## INPUT MATERIAL
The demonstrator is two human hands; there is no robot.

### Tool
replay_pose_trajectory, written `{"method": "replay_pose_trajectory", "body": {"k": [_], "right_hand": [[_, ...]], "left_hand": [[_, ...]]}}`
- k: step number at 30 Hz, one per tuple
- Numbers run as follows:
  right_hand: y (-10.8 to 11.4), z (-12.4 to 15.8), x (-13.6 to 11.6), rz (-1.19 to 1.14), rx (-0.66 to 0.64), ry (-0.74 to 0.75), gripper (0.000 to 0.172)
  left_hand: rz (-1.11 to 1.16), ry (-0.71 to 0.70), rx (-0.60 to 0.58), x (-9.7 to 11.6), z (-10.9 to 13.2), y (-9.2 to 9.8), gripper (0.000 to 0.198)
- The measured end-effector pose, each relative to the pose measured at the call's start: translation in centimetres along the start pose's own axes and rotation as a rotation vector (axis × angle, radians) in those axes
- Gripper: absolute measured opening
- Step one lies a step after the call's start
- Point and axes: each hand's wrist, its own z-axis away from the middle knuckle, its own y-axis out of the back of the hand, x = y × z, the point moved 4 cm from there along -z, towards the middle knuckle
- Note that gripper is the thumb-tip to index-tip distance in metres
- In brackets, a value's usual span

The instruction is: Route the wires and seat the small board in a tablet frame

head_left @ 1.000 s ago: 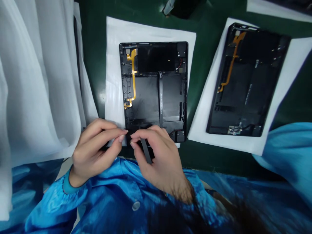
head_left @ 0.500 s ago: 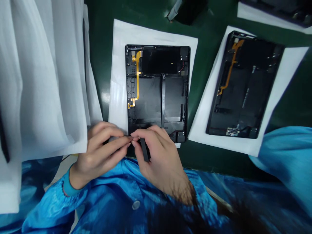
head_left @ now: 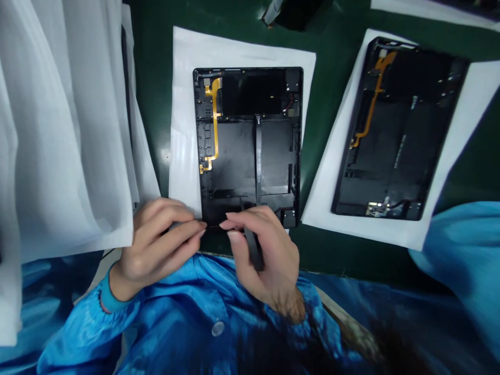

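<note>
I see black shell [head_left: 234, 151] on white sheet [head_left: 183, 104], long axis near-to-far | left hand [head_left: 164, 242]: fingers bunched, I can't tell on what | right hand [head_left: 273, 245]: fingers round dark tool [head_left: 253, 250], tips slightly parted

No print I can read
I make out tiny white marks [head_left: 258, 121] on the black strip [head_left: 258, 182] in the middle tablet shell [head_left: 234, 151] and inside the right-hand shell [head_left: 385, 130], all illegible to me.

The opened tablet casing [head_left: 236, 156] lies on a sheet [head_left: 183, 130] on the table [head_left: 154, 94], with draped sheets [head_left: 70, 130] to its left, a second casing [head_left: 390, 151] on another sheet [head_left: 330, 182] to its right, and the left hand [head_left: 160, 245] and right hand [head_left: 267, 250] at its near edge.
</note>
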Motion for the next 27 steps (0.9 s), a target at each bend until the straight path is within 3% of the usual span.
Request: {"method": "replay_pose_trajectory", "body": {"k": [7,16,24,27], "right_hand": [[0.4,1.4,0.0,0.01,0.021,0.09,0.027],[-1.5,1.6,-0.6,0.383,-0.029,0.308,0.026],[-1.6,1.6,-0.8,0.454,-0.052,0.342,0.025],[-1.6,1.6,-0.8,0.458,-0.058,0.338,0.027]], "left_hand": [[-0.03,0.031,0.014,0.1,-0.4,-0.2,0.025],[-0.051,0.056,0.021,0.3,-0.4,-0.3,0.025],[-0.014,0.044,0.001,0.1,-0.3,-0.2,0.028],[0.042,0.12,0.036,0.0,-0.6,0.1,0.024]]}}
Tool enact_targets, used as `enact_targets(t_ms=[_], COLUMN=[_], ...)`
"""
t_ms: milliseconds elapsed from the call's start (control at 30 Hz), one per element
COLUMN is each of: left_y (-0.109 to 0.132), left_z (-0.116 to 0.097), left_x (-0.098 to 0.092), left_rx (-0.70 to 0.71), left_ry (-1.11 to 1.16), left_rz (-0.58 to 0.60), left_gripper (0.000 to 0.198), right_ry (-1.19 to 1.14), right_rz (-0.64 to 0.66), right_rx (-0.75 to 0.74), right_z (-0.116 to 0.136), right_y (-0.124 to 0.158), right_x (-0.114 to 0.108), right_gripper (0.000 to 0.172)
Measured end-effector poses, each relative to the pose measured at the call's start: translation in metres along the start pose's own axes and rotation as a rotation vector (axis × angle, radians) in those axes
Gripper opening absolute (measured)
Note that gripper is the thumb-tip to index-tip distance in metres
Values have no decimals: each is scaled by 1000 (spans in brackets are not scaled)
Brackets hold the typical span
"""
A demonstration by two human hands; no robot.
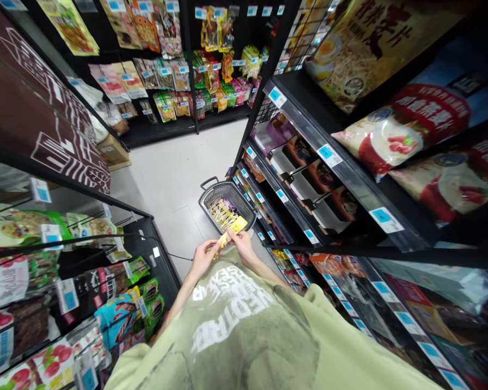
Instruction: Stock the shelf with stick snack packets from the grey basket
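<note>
Close in front of my body, both hands hold a small yellow snack packet [224, 239]. My left hand [204, 255] has its fingers closed on the packet's left end. On the other end, the fingers of my right hand [243, 242] are closed too. Just beyond the hands, a grey plastic shopping basket [206, 205] stands on the floor with its handle tipped to the far side. Inside it lie several small yellow and purple packets [223, 210]. A brighter yellow piece [239, 224] shows at the basket's near edge, beside my right hand.
To the right rises a dark shelf unit [350, 179] with price tags, boxes and large cereal bags [415, 124]. Hanging snack bags [114, 287] fill the rack on the left. Across the pale floor [174, 162] is another snack rack [195, 108], with a cardboard box [113, 151] near it.
</note>
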State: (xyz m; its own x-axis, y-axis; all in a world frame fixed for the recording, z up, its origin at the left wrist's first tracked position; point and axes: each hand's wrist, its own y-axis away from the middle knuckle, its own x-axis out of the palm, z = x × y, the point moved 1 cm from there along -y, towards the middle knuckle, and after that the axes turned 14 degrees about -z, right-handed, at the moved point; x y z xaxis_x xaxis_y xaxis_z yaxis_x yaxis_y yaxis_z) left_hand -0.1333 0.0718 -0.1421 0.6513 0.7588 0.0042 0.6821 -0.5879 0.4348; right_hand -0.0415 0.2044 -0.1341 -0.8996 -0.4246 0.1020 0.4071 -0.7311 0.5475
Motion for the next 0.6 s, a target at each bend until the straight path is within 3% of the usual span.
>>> enact_targets(t_ms=[367,600], left_y=[-3,-1], left_z=[9,13], left_x=[-7,0], left_rx=[203,59], left_ry=[-54,24], left_rz=[-228,-45], left_gripper=[29,47], right_ry=[-87,-196], right_rz=[93,152], right_rx=[41,37], right_z=[9,9], right_y=[4,1], right_x=[3,3], right_gripper=[49,46])
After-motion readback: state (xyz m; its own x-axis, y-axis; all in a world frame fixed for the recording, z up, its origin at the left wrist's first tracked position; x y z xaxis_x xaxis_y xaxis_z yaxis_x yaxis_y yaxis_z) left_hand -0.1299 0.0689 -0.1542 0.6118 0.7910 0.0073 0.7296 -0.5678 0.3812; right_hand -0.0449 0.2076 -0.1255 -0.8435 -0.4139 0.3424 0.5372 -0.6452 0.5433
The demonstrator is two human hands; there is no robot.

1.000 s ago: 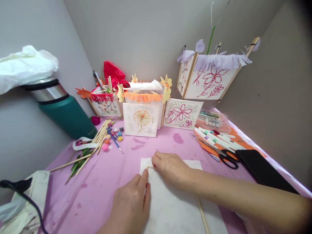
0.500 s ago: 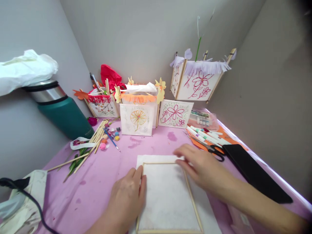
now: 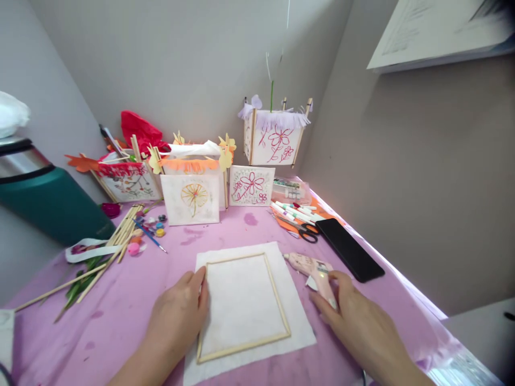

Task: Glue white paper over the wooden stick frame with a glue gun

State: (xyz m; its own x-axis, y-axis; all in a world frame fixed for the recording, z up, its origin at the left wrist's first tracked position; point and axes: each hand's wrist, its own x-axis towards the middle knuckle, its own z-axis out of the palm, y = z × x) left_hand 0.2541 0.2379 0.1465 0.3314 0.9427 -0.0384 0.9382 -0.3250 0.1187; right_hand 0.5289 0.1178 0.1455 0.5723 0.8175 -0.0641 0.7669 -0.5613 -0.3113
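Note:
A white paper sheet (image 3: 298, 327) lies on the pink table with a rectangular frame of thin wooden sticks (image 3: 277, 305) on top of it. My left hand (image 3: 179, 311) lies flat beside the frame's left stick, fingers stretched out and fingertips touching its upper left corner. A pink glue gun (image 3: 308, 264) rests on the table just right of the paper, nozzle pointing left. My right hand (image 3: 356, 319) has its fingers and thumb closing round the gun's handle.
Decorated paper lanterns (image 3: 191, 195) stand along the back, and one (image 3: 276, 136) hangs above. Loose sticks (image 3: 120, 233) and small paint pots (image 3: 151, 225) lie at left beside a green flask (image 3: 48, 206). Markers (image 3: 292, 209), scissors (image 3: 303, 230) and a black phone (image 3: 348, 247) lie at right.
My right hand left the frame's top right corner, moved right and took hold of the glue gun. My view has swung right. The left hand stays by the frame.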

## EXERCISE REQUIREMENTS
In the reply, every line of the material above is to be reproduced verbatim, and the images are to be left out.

## EXPECTED OUTPUT
The demonstrator is two human hands; there is no robot.

### Tool
replay_pose_trajectory, written `{"method": "replay_pose_trajectory", "body": {"k": [_], "right_hand": [[_, ...]], "left_hand": [[_, ...]]}}`
- k: step number at 30 Hz, one per tuple
- Numbers run as follows:
  right_hand: y (-10.8 to 11.4), z (-12.4 to 15.8), x (-13.6 to 11.6), rz (-1.19 to 1.14), rx (-0.66 to 0.64), ry (-0.74 to 0.75), gripper (0.000 to 0.172)
  left_hand: rz (-1.11 to 1.16), ry (-0.71 to 0.70), rx (-0.60 to 0.58), x (-9.7 to 11.6), z (-10.9 to 13.2), y (-9.2 to 9.8), gripper (0.000 to 0.198)
- The measured end-effector pose, each relative to the pose measured at the call's start: translation in centimetres along the start pose's own axes and rotation as a rotation vector (axis × angle, radians) in those axes
- Gripper: absolute measured opening
- Step one lies a step after the call's start
- Point and axes: each hand's wrist, its own z-axis away from the middle knuckle, its own y-axis out of the back of the hand, x = y × z, the point moved 4 cm from there along -z, towards the middle knuckle
- Note that gripper is the thumb-tip to index-tip distance in metres
- In brackets, a value's usual span

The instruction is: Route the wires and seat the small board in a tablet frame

head_left @ 1.000 s ago: 
head_left @ 0.500 s ago: 
head_left @ now: 

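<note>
I see black shell [head_left: 234, 151] on white sheet [head_left: 183, 104], long axis near-to-far | left hand [head_left: 164, 242]: fingers bunched, I can't tell on what | right hand [head_left: 273, 245]: fingers round dark tool [head_left: 253, 250], tips slightly parted

No print I can read
I make out tiny white marks [head_left: 258, 121] on the black strip [head_left: 258, 182] in the middle tablet shell [head_left: 234, 151] and inside the right-hand shell [head_left: 385, 130], all illegible to me.

The opened tablet casing [head_left: 236, 156] lies on a sheet [head_left: 183, 130] on the table [head_left: 154, 94], with draped sheets [head_left: 70, 130] to its left, a second casing [head_left: 390, 151] on another sheet [head_left: 330, 182] to its right, and the left hand [head_left: 160, 245] and right hand [head_left: 267, 250] at its near edge.
</note>
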Motion for the next 27 steps (0.9 s), a target at each bend until the straight path is within 3% of the usual span.
Request: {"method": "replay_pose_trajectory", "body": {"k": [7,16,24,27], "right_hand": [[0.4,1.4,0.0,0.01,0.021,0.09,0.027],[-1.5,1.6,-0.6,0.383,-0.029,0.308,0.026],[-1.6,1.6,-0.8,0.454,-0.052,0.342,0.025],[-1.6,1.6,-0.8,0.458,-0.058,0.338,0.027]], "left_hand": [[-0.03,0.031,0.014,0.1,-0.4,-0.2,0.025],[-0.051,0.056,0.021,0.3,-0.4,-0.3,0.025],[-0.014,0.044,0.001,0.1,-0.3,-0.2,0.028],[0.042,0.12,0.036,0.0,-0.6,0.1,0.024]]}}
Tool enact_targets, used as `enact_targets(t_ms=[_], COLUMN=[_], ...)`
"""
t_ms: milliseconds elapsed from the call's start (control at 30 Hz), one per element
COLUMN is each of: left_y (-0.109 to 0.132), left_z (-0.116 to 0.097), left_x (-0.098 to 0.092), left_rx (-0.70 to 0.71), left_ry (-1.11 to 1.16), left_rz (-0.58 to 0.60), left_gripper (0.000 to 0.198), right_ry (-1.19 to 1.14), right_rz (-0.64 to 0.66), right_rx (-0.75 to 0.74), right_z (-0.116 to 0.136), right_y (-0.124 to 0.158), right_x (-0.114 to 0.108), right_gripper (0.000 to 0.172)
Measured end-effector poses, each relative to the pose measured at the call's start: translation in metres along the start pose's own axes and rotation as a rotation vector (axis × angle, radians) in those axes
Gripper opening absolute (measured)
Note that gripper is the thumb-tip to index-tip distance in metres
Values have no decimals: each is scaled by 1000 (spans in brackets are not scaled)
Brackets hold the typical span
"""
A demonstration by two human hands; no robot.
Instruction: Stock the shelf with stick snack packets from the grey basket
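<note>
Close in front of my body, both hands hold a small yellow snack packet [224, 239]. My left hand [204, 255] has its fingers closed on the packet's left end. On the other end, the fingers of my right hand [243, 242] are closed too. Just beyond the hands, a grey plastic shopping basket [206, 205] stands on the floor with its handle tipped to the far side. Inside it lie several small yellow and purple packets [223, 210]. A brighter yellow piece [239, 224] shows at the basket's near edge, beside my right hand.
To the right rises a dark shelf unit [350, 179] with price tags, boxes and large cereal bags [415, 124]. Hanging snack bags [114, 287] fill the rack on the left. Across the pale floor [174, 162] is another snack rack [195, 108], with a cardboard box [113, 151] near it.
</note>
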State: (xyz m; its own x-axis, y-axis; all in a world frame fixed for the recording, z up, its origin at the left wrist's first tracked position; point and axes: each hand's wrist, its own y-axis away from the middle knuckle, its own x-axis out of the palm, z = x × y, the point moved 1 cm from there along -y, towards the middle knuckle, and after that the axes turned 14 degrees about -z, right-handed, at the moved point; x y z xaxis_x xaxis_y xaxis_z yaxis_x yaxis_y yaxis_z) left_hand -0.1333 0.0718 -0.1421 0.6513 0.7588 0.0042 0.6821 -0.5879 0.4348; right_hand -0.0415 0.2044 -0.1341 -0.8996 -0.4246 0.1020 0.4071 -0.7311 0.5475
Motion for the next 0.6 s, a target at each bend until the straight path is within 3% of the usual span.
>>> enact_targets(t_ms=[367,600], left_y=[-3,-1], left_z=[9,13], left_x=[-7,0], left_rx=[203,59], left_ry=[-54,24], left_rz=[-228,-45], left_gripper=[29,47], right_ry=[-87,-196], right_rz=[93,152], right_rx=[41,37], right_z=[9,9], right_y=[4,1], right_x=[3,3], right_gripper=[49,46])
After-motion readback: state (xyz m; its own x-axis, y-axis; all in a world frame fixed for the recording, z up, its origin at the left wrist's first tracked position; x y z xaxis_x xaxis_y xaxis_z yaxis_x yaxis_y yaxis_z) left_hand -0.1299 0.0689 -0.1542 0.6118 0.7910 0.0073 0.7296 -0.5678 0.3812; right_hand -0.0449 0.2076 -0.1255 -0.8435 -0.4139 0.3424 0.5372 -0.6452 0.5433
The demonstrator is two human hands; there is no robot.

1.000 s ago: 
0.500 s ago: 
now: 

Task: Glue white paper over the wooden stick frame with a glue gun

State: (xyz m; its own x-axis, y-axis; all in a world frame fixed for the recording, z up, its origin at the left wrist's first tracked position; point and axes: each hand's wrist, its own x-axis towards the middle knuckle, its own z-axis out of the palm, y = z × x) left_hand 0.2541 0.2379 0.1465 0.3314 0.9427 -0.0384 0.9382 -0.3250 0.1187; right_hand 0.5289 0.1178 0.1455 0.5723 0.8175 -0.0641 0.7669 -0.5613 -0.3113
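Note:
A white paper sheet (image 3: 298, 327) lies on the pink table with a rectangular frame of thin wooden sticks (image 3: 277, 305) on top of it. My left hand (image 3: 179, 311) lies flat beside the frame's left stick, fingers stretched out and fingertips touching its upper left corner. A pink glue gun (image 3: 308, 264) rests on the table just right of the paper, nozzle pointing left. My right hand (image 3: 356, 319) has its fingers and thumb closing round the gun's handle.
Decorated paper lanterns (image 3: 191, 195) stand along the back, and one (image 3: 276, 136) hangs above. Loose sticks (image 3: 120, 233) and small paint pots (image 3: 151, 225) lie at left beside a green flask (image 3: 48, 206). Markers (image 3: 292, 209), scissors (image 3: 303, 230) and a black phone (image 3: 348, 247) lie at right.
My right hand left the frame's top right corner, moved right and took hold of the glue gun. My view has swung right. The left hand stays by the frame.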

The exercise asks for nothing more than this.